▶ [Aim of the exercise] Look through the data below for the line with "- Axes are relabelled" and the line with "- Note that", then output those two and all lines in between, exactly as written.

▶ [The data]
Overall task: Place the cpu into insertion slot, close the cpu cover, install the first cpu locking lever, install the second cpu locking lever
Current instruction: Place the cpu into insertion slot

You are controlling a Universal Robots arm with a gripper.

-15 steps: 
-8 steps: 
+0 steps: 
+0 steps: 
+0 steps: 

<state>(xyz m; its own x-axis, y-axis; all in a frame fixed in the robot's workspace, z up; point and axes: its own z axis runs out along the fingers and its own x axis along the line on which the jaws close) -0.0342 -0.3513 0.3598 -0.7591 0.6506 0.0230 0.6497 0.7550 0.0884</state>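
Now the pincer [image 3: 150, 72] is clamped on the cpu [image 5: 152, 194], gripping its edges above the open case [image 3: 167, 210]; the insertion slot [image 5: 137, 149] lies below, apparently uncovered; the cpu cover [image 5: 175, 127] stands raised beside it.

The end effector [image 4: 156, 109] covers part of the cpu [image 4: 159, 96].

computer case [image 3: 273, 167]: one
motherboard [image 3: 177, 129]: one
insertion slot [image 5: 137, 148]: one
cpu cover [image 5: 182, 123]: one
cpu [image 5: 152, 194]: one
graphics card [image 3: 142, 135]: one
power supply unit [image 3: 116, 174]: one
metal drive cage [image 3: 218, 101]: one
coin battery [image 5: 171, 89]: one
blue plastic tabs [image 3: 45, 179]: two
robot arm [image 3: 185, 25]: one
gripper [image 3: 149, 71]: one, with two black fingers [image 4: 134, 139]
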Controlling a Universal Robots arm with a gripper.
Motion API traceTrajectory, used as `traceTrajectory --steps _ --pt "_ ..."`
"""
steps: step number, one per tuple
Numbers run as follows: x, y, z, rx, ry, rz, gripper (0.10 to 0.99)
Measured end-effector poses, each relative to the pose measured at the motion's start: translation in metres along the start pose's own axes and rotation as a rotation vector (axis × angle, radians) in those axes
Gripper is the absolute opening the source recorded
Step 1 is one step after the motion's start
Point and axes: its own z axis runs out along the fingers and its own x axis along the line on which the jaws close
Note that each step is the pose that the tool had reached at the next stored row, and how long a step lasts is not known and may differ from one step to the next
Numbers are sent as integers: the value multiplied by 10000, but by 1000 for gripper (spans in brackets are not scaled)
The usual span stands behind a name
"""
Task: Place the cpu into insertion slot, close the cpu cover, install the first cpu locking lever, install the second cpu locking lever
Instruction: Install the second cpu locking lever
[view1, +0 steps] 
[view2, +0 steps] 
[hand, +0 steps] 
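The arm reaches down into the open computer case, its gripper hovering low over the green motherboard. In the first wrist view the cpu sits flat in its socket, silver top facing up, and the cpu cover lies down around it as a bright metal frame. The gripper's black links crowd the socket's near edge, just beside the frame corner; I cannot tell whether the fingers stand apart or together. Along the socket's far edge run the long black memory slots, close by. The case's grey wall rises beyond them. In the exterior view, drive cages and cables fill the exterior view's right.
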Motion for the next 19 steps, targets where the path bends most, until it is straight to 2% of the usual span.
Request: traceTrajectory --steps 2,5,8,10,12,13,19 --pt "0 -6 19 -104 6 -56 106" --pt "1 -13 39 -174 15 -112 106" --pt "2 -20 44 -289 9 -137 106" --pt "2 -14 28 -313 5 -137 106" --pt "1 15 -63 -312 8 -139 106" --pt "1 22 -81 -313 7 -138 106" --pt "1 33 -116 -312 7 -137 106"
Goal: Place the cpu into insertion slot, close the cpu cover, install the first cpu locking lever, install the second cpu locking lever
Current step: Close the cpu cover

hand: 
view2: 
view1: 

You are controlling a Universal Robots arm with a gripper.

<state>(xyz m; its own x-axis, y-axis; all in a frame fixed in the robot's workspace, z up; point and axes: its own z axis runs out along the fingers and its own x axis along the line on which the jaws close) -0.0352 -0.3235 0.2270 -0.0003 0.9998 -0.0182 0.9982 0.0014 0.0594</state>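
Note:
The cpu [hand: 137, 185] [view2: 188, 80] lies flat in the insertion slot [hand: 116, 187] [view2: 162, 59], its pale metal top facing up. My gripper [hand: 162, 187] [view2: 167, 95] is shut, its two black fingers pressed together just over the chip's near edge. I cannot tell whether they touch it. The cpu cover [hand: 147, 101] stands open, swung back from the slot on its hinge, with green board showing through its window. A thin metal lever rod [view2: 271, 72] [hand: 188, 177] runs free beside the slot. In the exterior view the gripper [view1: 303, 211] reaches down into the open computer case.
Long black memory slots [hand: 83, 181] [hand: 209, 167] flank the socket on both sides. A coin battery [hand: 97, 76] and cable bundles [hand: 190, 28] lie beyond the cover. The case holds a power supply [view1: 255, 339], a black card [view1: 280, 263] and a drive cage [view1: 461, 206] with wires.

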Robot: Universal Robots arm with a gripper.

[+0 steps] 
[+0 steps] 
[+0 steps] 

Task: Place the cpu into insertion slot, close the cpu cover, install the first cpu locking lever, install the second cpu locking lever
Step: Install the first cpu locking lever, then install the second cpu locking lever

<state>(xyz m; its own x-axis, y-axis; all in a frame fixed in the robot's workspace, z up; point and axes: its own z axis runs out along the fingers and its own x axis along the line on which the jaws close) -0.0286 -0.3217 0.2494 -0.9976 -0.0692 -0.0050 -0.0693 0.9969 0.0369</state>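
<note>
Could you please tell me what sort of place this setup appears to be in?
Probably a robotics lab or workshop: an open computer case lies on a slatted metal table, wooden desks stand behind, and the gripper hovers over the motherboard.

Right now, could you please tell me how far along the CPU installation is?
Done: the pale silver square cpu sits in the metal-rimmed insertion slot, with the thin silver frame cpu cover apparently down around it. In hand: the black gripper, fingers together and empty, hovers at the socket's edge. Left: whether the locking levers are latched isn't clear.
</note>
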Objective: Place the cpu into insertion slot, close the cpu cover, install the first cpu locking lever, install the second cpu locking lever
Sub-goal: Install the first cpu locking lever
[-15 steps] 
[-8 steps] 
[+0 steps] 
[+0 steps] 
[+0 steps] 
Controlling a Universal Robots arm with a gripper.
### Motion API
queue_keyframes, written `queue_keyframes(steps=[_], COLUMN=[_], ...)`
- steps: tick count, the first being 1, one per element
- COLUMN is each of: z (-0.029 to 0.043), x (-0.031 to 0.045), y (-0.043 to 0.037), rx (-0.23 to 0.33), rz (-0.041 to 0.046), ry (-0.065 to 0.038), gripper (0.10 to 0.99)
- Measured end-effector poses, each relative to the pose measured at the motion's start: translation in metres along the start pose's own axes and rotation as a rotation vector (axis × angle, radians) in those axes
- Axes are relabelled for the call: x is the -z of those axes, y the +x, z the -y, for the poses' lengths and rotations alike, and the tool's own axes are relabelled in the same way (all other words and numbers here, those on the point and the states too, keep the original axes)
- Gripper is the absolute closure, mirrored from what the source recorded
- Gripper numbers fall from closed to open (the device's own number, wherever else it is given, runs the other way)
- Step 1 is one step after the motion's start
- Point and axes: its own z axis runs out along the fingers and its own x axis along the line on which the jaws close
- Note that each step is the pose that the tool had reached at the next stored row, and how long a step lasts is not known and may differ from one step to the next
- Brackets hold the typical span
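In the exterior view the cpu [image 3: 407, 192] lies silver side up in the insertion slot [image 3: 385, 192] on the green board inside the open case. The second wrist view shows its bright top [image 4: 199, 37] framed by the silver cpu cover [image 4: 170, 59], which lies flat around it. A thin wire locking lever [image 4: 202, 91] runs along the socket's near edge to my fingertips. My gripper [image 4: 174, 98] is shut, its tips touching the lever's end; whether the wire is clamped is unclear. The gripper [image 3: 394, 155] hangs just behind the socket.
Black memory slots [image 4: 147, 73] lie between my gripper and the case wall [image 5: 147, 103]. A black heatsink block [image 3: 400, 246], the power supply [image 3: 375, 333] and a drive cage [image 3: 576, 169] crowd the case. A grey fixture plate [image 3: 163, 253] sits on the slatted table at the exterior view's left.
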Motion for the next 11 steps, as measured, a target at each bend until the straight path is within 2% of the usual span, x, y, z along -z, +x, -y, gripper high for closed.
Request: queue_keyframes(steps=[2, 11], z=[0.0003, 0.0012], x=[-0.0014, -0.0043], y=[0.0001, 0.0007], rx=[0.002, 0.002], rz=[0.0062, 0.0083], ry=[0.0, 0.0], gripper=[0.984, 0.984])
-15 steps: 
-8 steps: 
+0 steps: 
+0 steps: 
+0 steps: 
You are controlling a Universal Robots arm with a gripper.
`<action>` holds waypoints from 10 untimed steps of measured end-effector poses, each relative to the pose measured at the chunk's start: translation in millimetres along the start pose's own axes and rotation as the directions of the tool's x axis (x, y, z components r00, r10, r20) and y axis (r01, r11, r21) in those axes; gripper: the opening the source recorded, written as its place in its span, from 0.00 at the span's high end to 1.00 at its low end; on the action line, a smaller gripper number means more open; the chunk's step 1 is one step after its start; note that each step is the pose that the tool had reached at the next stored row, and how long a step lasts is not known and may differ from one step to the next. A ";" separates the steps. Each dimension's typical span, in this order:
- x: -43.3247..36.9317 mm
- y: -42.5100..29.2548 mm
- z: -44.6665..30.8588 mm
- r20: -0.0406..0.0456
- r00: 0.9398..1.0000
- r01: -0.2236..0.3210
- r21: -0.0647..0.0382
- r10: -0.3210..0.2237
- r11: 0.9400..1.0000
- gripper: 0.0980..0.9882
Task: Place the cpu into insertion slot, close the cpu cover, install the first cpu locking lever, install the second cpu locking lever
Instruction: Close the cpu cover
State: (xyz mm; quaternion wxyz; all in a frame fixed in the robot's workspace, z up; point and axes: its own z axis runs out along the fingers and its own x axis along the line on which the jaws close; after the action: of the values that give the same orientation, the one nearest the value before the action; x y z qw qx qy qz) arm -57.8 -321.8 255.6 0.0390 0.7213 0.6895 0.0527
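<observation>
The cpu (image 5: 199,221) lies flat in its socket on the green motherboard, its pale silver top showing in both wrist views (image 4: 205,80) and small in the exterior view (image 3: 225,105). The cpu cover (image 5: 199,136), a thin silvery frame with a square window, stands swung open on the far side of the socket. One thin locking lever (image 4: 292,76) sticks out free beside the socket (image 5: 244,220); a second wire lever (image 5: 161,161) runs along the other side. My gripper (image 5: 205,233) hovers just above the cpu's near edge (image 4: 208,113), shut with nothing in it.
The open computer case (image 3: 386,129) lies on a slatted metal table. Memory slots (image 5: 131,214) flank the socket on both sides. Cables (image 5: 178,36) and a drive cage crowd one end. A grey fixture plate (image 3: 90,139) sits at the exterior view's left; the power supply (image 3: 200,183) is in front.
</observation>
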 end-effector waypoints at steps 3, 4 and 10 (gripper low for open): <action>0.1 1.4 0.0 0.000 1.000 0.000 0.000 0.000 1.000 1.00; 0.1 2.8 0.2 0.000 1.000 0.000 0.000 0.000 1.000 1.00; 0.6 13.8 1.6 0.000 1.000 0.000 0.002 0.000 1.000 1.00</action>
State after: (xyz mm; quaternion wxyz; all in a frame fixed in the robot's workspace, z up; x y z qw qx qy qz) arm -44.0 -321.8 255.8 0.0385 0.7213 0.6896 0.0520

▶ [Response below]
- Axes are relabelled for the call: x is the -z of those axes, y the +x, z the -y, for the poses' lengths and rotations alike, and the tool's own axes are relabelled in the same way (all other words and numbers here, those on the point and the states too, keep the original axes)
- Gripper is the absolute closure, mirrored from what the source recorded
- Gripper numbers fall from closed to open (the device's own number, wherever else it is given, runs the other way)
- Step 1 is one step after the motion's start
- Point and axes: its own z axis runs out along the fingers and its own x axis along the line on which the jaws close
- Note that each step is the pose that the tool had reached at the next stored row, and how long a step lasts is not known and may differ from one step to the next

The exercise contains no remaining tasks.